How Innovative Period Products Are Helping to Break the Menstrual Taboo

Throughout history, menstruation has been considered a taboo topic and women have been made to feel shame for having one. Although we as a society do not like talking about periods, it’s important to break through the discomfort in order to advance women’s health and empowerment. We’ve come a long way, but there’s still much to do to ensure these conversations are normalized not just in female circles, but in schools and the workplace, and by non-menstruators as well. By talking about periods we can help normalize them and provide an opportunity to better serve women with period products that safely and sustainably fulfill their needs. Simply having more options and choosing what’s right for you can be liberating for women and empowering for menstrual destigmatization.


The misconception surrounding periods being dirty and shameful is prevalent in many cultures and persists throughout the centuries. While period products have a history of their own, so do period stigmas. Here, a brief timeline of both:

  • 5th – 15th century—Women use rags as makeshift pads, leading to the term “on the rag.” During this time there is a lot of religious shame surrounding menstruation.
  • 1850s—The sanitary apron is invented: a rubber apron with a strip that runs between the legs to prevent blood from getting on women’s skirts and seats. They save furniture from stains, but they are smelly and uncomfortable.
  • 1896—The first commercially available pad hits the market: Lister’s Towels. However, menstruation is still a huge taboo, so women don’t want to be seen purchasing Lister’s Towels, and the product ends up a failure.
  • 1931—A man named Earl Haas invents the modern tampon with applicator, which allows women to insert tampons without touching their vaginas or menstrual blood. As vaginas (particularly menstruating ones) still carry cultural and religious taboos, many women feel uncomfortable engaging with their private parts, so the applicator was popular.
  • 1933—Gertrude Tendrich creates the company Tampax. But tampons are advertised to married women only, as people believe you can lose your virginity by using them.
  • 1975—Rely tampons hit the market. They’re ultra absorbent, made of polyester and carboxymethyl cellulose. Unfortunately, these materials also breed bacteria more easily than cotton, and Toxic Shock Syndrome (TSS) awareness hits the mainstream.
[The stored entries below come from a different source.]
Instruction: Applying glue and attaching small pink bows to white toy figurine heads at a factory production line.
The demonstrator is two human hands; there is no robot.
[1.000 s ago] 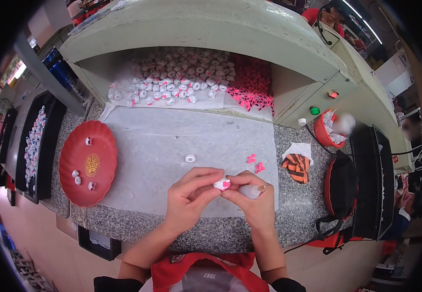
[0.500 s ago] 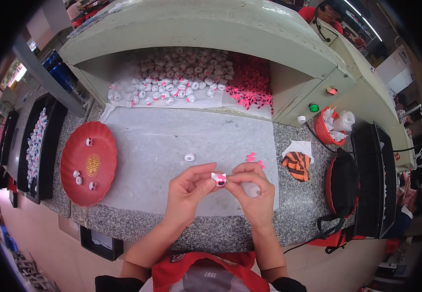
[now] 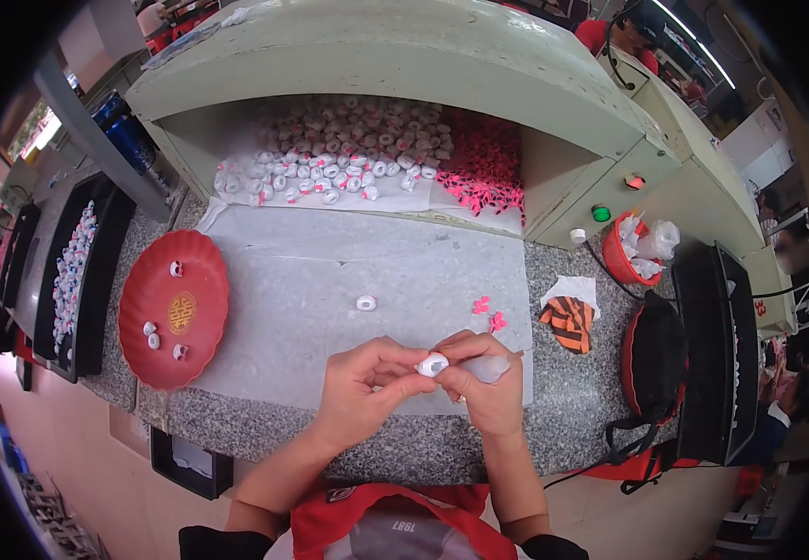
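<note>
Over the near part of a pale sheet (image 3: 283, 271), my left hand (image 3: 353, 383) and my right hand (image 3: 488, 401) pinch one small white toy head (image 3: 432, 365) between thumbs and fingertips. A dark oval shows on its upturned side. In my right hand there is also a translucent whitish thing (image 3: 489, 368); its kind is not clear. A similar white toy head (image 3: 365, 303) lies on the sheet beyond my left hand. Small pink pieces (image 3: 482, 305) lie beyond my right hand.
To the left, a red scalloped plate (image 3: 131, 329) carries several small painted heads. Behind the sheet, a pale green cabinet (image 3: 376, 70) holds heaps of white heads (image 3: 348, 140) and pink pieces (image 3: 484, 182). On the right are a striped orange cloth (image 3: 570, 325), a red basket (image 3: 615, 257) and a black bag (image 3: 656, 359).
Both hands have come slightly nearer to me. The toy head has turned: its pink and black painted side was up before, and now a white side with a dark oval shows.
</note>
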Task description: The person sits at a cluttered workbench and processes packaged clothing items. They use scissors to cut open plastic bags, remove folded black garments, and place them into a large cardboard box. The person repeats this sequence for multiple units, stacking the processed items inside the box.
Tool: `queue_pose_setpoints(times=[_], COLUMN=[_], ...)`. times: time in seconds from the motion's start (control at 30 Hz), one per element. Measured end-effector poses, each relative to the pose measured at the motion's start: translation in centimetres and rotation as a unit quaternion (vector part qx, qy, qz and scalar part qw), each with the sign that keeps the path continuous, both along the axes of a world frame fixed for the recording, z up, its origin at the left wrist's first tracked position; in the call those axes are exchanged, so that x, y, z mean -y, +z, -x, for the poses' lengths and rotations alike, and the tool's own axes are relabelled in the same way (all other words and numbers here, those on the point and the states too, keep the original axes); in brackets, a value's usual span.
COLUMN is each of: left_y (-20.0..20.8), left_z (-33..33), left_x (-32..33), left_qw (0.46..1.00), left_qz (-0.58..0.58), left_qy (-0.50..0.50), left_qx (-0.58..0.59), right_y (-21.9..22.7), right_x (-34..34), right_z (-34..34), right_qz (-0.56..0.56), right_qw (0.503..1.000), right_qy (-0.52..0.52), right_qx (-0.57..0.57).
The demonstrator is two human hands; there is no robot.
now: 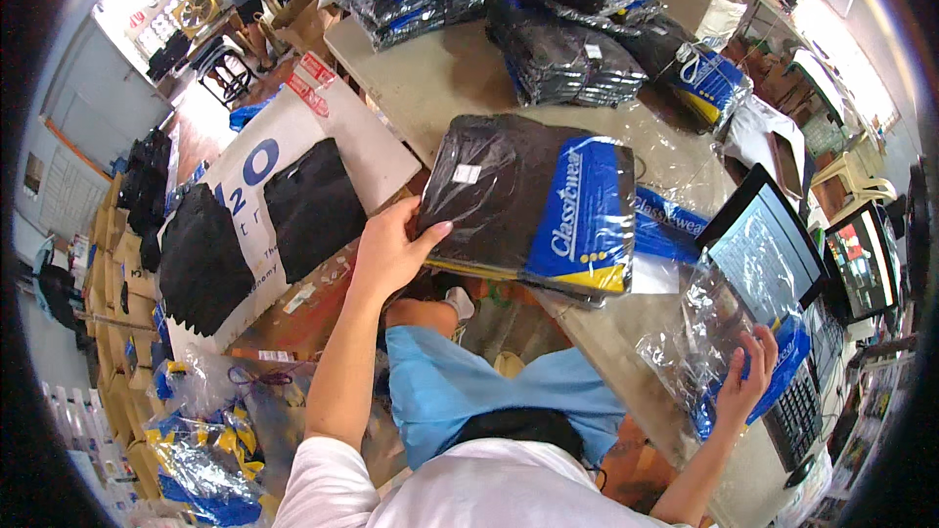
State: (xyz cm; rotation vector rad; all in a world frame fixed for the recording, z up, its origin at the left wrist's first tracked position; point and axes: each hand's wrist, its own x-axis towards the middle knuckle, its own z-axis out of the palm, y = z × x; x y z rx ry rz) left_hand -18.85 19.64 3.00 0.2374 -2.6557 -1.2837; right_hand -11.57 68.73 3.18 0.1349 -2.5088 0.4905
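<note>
My left hand [388, 246] grips the left edge of a packed black garment [494, 210], thumb on top. The garment lies folded in clear plastic with a blue and yellow printed panel on its right side, and a small white label is on it. The pack is over the table's near edge. At the right, my right hand [745, 379] has its fingers curled on a clear plastic bag [790, 364] with blue print, beside the keyboard. Another blue printed bag [668, 225] lies just right of the pack, partly covered by it.
Stacked garment packs [567, 64] stand at the table's far side. A laptop [768, 244], a second screen [861, 264] and a keyboard [792, 420] are at the right. Folded black cloth pieces [313, 205] rest on a white printed box [377, 152] at the left. Plastic bags [210, 440] lie lower left.
</note>
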Motion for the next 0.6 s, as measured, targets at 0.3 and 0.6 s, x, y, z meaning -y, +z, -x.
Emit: queue_pose_setpoints(times=[0.3, 0.6], left_y=[5.4, 14.0], left_z=[-2.0, -17.9], left_x=[0.9, 8.1], left_qw=[0.956, 0.901], left_qz=[-0.062, 0.022], left_qy=[0.104, -0.052], left_qx=[-0.266, -0.431], right_y=[1.7, 1.6], right_x=[10.5, 21.9], right_z=[2.9, 2.9], right_qz=[0.19, 0.289], right_qw=[0.963, 0.822], right_qy=[0.164, 0.49], right_qx=[-0.092, 0.034])
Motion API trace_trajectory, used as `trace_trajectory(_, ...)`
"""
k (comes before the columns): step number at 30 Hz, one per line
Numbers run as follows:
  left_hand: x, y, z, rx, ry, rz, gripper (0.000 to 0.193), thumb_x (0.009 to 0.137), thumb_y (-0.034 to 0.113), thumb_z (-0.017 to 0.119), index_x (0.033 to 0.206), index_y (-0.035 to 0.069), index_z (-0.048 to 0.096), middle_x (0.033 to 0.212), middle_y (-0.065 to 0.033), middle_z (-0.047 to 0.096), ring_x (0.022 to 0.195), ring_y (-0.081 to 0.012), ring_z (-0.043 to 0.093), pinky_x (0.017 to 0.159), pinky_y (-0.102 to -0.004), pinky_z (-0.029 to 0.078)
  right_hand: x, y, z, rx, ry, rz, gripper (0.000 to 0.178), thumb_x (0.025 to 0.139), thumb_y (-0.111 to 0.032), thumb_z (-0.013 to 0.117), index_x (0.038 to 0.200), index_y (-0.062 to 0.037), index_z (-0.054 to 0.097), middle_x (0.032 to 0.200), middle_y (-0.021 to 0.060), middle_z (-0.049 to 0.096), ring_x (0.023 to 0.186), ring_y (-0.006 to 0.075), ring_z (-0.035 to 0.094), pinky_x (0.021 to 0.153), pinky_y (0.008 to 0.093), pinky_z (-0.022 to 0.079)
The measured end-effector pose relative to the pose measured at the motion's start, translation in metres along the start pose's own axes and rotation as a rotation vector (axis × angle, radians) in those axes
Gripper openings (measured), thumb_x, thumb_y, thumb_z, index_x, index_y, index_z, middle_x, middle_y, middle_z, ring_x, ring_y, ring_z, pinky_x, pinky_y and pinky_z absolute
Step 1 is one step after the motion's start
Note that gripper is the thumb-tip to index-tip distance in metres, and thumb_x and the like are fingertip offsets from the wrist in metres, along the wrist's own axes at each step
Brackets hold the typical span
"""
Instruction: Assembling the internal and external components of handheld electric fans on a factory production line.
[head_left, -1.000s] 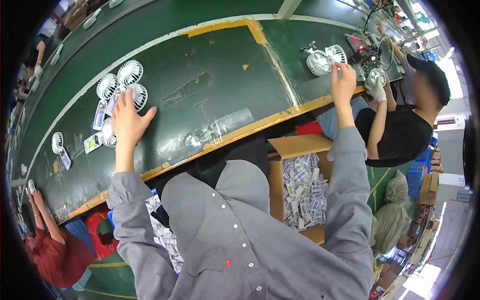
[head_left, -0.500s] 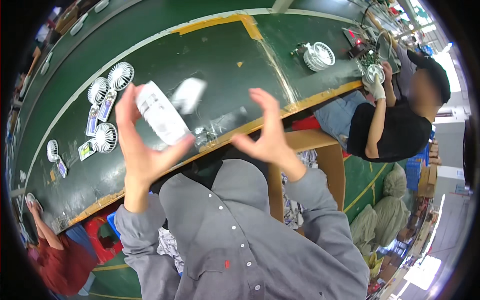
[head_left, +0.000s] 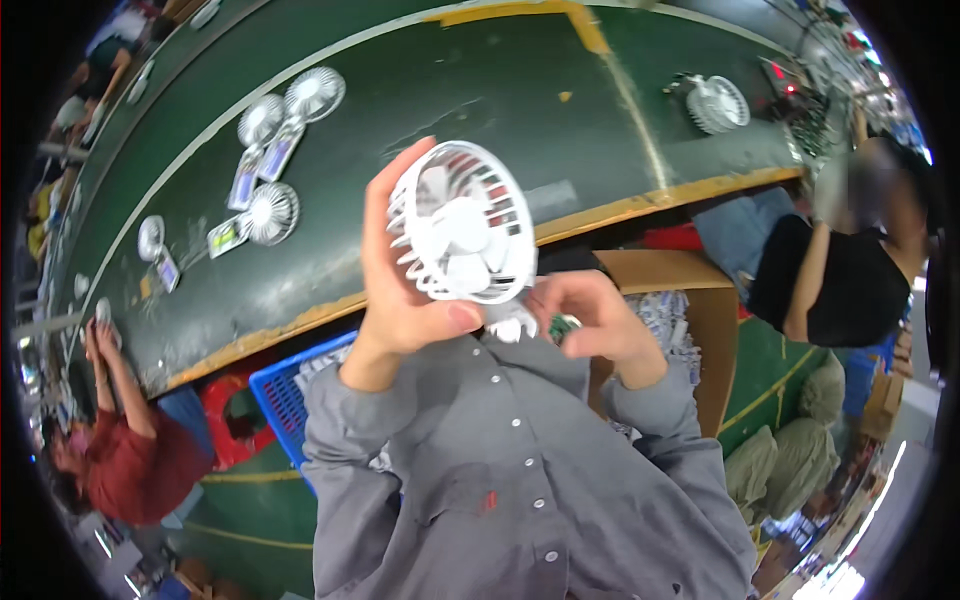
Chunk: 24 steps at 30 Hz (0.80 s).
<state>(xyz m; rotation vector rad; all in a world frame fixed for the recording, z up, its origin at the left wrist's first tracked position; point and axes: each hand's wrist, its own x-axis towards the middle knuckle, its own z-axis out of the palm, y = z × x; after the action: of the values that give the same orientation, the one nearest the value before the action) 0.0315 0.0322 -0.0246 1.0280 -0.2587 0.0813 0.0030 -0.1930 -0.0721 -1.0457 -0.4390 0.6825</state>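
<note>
My left hand (head_left: 385,295) is wrapped round the rim of a white fan head (head_left: 462,225). Its round grille is tilted up, with the white blades showing inside. Below the grille a short white neck (head_left: 512,325) sticks out, with thin wires beside it. Close to that neck, the fingers of my right hand (head_left: 610,320) close round a small green circuit board (head_left: 563,328). Both hands are above my lap, at the near edge of the green table (head_left: 420,90).
Several white handheld fans (head_left: 272,213) lie on the table to the left, and another fan (head_left: 718,105) at the right. A blue basket (head_left: 280,400) and a cardboard box (head_left: 718,350) stand below the edge. Co-workers sit on both sides.
Earlier my left hand was round a blurred white piece and my right hand was spread open. Now the left grips a fan head and the right has closed on the circuit board. The view has shifted.
</note>
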Motion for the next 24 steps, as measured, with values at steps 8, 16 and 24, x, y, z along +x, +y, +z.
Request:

We’ve come a long way when it comes to period care, but there are still loads of stigmas around menstruation that women come up against regularly. But today we’re blessed with all sorts of period care options, from menstrual cups to period underwear. All of which involve direct contact with menstrual blood while cleaning the product—putting women more in touch with their body, and creating a sense of menstrual liberation. 

Periods have been shamed and sterilized for so long that the only way to really connect with it is just by looking at your blood and accepting it as something normal and healthy.


Period underwear are a comfortable, simple and sustainable alternative to more traditional tampons and pads. Period underwear have an absorbent lining to prevent leaks, odor, and moisture, and can hold up to four tampons worth of liquid. Some women may use period underwear for lighter days, but they’re especially great as backup for heavier days, so menstruators can go about their day with confidence and without fear of leaks.


Menstrual cups are an environmentally safe alternative to pads and tampons that were originally invented in the 1930s by Leona Chalmers but the idea was not a commercial success until the 2000s. Most cups can last up to 10 years, and can be worn for up to 12 hours per day. The cup is perfect for travelling, exercising, being in the water, and for everyday activities. Because you can wear one cup for your entire period cycle (while cleaning it between uses), cups are arguably the most sustainable period care option for women on the go. 


Menstrual discs are similar to menstrual cups, the main difference being the shape and where they sit once inserted. Menstrual discs are shallower in design and sit higher in the vaginal canal, so that period sex is still possible while it’s in place—alowing women the freedom to better know their bodies and further empower their sex life at the same time.


It’s so important to give women options when it comes to period care. Feminine care and public opinion towards menstruation have certainly come a long way, but there is still progress to be made. For example, it’s important to consider that while Western societies are becoming more frank in discussions and rhetoric around periods, many developing countries are still far behind, and many women don’t even have access to feminine hygiene products. With the steady rise of innovative period brands and products, more advocacy for the health and equality of women and girls worldwide is increasing, as is the need for more purposeful periods. We’re excited for this momentum to continue, and for the amazing innovations we’re sure to see in the future of period care.